Di certo costi troppo elevati senza avere nessun valore aggiunto tangibile in cambio non rappresentano una scelta ottimale per la salute del nostro piano di investimento. L’educazione finanziaria indipendente serve anche a scoprire e rimediare a queste inefficienze.

Buon investimento.

2 Commenti

  1. Roberto 13 Agosto 2023 at 12:37 - Reply

    Bell’articolo come sempre. Sarebbe utile estendere l’analisi dei costi anche alle rendite vitalizie. Mi riferisco alla conversione in rendita di fondi pensione una volta terminata la fase di accumulo. Non vedo molta trasparenza e, se non ho inteso male, i costi sono intorno al 1,5% senza alcuna chiarezza su come vengono investiti e per giunta senza la stessa libertà di scelta della fase accumulo.
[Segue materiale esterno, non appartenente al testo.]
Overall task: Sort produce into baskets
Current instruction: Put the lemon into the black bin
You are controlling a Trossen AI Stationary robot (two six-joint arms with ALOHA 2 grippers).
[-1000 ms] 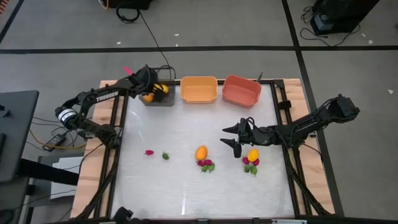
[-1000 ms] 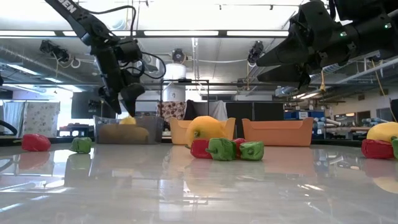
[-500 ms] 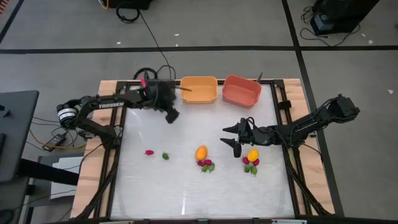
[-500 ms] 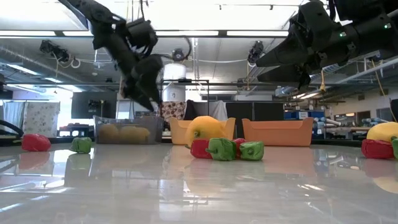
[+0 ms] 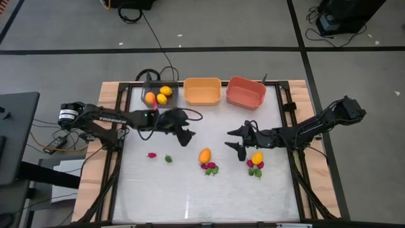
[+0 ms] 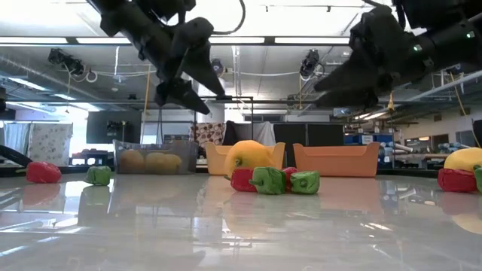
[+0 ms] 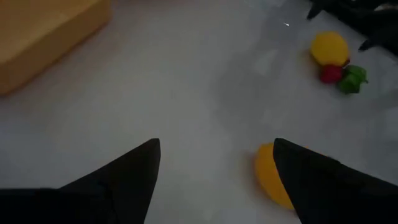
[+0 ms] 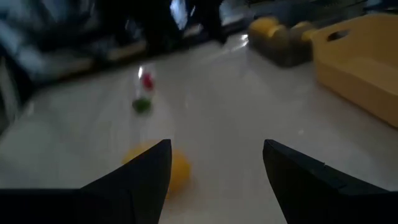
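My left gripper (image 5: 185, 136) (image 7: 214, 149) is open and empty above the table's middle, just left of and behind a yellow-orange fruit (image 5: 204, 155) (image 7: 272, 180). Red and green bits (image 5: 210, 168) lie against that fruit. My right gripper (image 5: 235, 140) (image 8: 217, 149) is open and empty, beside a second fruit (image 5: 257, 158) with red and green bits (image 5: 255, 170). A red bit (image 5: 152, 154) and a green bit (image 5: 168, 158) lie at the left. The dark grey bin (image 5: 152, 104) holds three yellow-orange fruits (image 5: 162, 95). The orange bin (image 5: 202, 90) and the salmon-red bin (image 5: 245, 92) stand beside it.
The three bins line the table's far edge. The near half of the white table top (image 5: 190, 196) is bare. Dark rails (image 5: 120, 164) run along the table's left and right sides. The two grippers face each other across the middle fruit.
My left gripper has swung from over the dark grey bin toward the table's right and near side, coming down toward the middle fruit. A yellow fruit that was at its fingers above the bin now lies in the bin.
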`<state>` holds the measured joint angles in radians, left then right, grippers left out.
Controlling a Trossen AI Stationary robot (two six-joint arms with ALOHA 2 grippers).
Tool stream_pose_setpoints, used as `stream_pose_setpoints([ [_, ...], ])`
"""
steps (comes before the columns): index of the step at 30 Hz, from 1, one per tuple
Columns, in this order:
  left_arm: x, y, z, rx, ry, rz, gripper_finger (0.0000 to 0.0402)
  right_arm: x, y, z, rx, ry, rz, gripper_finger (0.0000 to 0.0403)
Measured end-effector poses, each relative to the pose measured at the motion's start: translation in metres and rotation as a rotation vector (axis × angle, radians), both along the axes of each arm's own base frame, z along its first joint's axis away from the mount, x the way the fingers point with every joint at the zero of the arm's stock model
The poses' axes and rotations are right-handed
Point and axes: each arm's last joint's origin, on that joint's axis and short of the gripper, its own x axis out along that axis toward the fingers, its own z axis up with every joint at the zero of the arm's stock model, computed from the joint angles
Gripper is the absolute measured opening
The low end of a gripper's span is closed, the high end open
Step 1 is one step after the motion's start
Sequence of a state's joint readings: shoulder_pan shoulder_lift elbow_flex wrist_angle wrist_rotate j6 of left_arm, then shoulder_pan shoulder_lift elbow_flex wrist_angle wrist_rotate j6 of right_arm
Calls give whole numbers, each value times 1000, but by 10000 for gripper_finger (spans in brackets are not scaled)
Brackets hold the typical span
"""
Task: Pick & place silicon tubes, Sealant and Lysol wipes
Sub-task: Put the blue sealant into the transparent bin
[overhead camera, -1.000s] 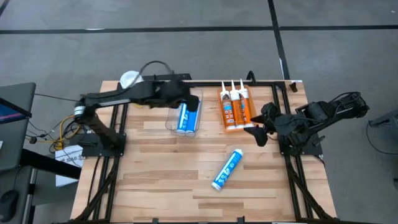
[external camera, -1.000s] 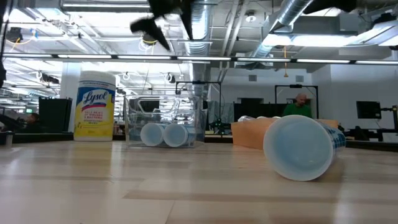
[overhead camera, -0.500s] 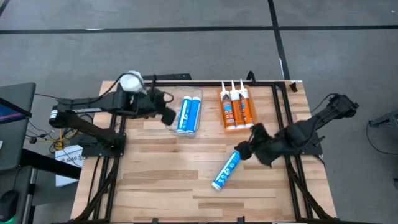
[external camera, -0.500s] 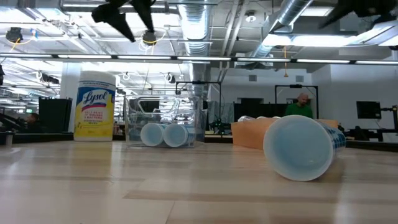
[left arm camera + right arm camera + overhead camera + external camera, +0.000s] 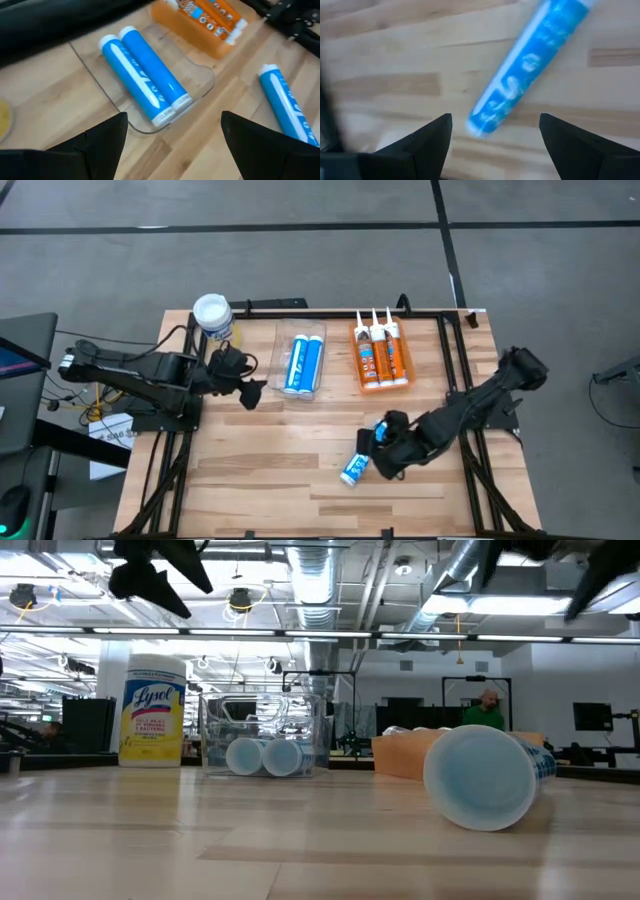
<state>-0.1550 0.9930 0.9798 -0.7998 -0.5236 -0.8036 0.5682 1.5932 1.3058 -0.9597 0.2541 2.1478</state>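
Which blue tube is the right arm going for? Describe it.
On the wooden table, look in front of the clear bin, toward the right arm's side. The loose blue tube lies tilted there under the open right gripper, alone on bare wood, unlike the binned pair.

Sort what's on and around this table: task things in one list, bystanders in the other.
Task things:
- Lysol wipes
- loose blue tube, under the open right gripper
- two blue tubes in the clear bin
- orange sealant tubes

Just lying about:
- cables beside the table
- person in the room
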Motion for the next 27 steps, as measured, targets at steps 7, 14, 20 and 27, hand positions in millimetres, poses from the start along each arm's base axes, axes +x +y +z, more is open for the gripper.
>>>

    • Lorenzo Biagi 14 Agosto 2023 at 07:35 - Reply

      Grazie Roberto! La tua osservazione è corretta e la rendita vitalizia sarebbe uno strumento molto interessante per mettere da parte il rischio di “sopravvivenza”. Fino a poco più di 1 anno fa non aveva senso prenderlo in considerazione perché con i tassi a zero i costi rendevano antieconomica la scelta. Oggi va un pò meglio, ma quelle commissioni annue a cui fai tu riferimento sono troppo elevate e spesso investite su gestioni separate, ovvero prodotti con rendimenti che rimarranno molto bassi ancora a lungo. Insomma, in assenza di rendita vitalizia priva di meccanismi indicizzati all’inflazione ancora non ci siamo.
      Poi tutte le opzioni esistenti, vitalizia, certa, reversibile, con assicurazione, hanno ovviamente dei costi man mano che aumentano le garanzie. Ogni scelta anche qui va ben ponderata. Al momento c’è poca concorrenza da parte degli operatori in questo mondo, confido che con l’approssimarsi a maturazione di molti fondi pensione ci sia uno sviluppo positivo e contestuale ribasso dei costi. Rimane comunque un’opzione interessante per chi non vuole avere problemi nel seguire da vicino il capitale eliminando ogni incertezza sul futuro.